Work to be completed: Look through the entries below and extract exactly the lines from the one containing "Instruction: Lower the" through the one containing "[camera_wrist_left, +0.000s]", ends included.

Data for this exercise:
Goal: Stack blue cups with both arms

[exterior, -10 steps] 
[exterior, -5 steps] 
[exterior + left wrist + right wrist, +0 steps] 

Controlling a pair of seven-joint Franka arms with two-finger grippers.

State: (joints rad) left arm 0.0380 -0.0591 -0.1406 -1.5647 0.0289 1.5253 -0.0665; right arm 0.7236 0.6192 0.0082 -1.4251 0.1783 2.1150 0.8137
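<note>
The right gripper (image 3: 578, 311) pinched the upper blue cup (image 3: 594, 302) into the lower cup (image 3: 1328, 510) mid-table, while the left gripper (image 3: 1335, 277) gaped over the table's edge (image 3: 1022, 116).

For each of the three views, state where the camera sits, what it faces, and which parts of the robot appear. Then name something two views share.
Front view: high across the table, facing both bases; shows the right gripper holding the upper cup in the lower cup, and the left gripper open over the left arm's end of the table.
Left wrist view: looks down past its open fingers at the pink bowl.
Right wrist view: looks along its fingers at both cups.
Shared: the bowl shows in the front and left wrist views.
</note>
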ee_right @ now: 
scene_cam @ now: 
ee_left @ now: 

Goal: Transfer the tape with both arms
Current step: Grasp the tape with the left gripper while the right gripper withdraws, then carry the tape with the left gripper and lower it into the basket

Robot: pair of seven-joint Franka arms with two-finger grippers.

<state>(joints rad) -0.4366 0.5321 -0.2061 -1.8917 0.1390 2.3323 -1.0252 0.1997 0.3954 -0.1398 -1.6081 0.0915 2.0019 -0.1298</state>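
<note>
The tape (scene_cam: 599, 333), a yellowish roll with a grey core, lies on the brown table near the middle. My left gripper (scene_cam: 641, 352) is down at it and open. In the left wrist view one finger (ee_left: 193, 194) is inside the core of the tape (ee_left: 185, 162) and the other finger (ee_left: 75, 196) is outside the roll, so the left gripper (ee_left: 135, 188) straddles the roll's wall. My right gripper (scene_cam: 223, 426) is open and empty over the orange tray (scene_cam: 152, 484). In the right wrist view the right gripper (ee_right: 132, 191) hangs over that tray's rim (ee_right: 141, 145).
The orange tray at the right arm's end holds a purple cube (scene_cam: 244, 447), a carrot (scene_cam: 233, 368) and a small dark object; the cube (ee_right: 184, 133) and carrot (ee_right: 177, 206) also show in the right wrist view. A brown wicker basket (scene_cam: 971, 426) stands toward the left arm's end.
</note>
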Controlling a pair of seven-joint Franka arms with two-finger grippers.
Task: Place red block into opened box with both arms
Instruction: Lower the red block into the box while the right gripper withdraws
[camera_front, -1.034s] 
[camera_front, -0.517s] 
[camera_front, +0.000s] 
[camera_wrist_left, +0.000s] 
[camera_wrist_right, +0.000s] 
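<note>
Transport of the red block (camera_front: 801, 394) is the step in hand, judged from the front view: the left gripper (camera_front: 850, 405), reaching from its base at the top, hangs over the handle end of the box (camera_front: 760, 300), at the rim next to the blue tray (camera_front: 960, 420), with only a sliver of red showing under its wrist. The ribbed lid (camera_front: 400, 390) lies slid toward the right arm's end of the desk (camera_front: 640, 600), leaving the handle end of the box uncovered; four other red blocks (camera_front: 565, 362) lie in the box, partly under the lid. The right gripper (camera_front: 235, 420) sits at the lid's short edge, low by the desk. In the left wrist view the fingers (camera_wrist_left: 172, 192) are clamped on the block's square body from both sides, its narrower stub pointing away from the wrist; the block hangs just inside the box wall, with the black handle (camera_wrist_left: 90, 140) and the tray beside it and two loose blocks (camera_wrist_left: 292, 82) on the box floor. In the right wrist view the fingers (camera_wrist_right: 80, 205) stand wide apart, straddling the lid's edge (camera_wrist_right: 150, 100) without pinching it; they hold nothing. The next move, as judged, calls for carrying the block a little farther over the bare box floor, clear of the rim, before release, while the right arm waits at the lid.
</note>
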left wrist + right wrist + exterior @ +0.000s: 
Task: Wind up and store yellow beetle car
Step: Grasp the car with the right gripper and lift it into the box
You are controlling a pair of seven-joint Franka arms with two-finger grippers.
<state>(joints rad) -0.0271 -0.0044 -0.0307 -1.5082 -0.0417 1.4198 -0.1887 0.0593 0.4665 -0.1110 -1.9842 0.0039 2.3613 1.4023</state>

Solution:
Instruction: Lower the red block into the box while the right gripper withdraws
[camera_front, -1.034s] 
[camera_front, -0.517s] 
[camera_front, +0.000s] 
[camera_wrist_left, +0.000s] 

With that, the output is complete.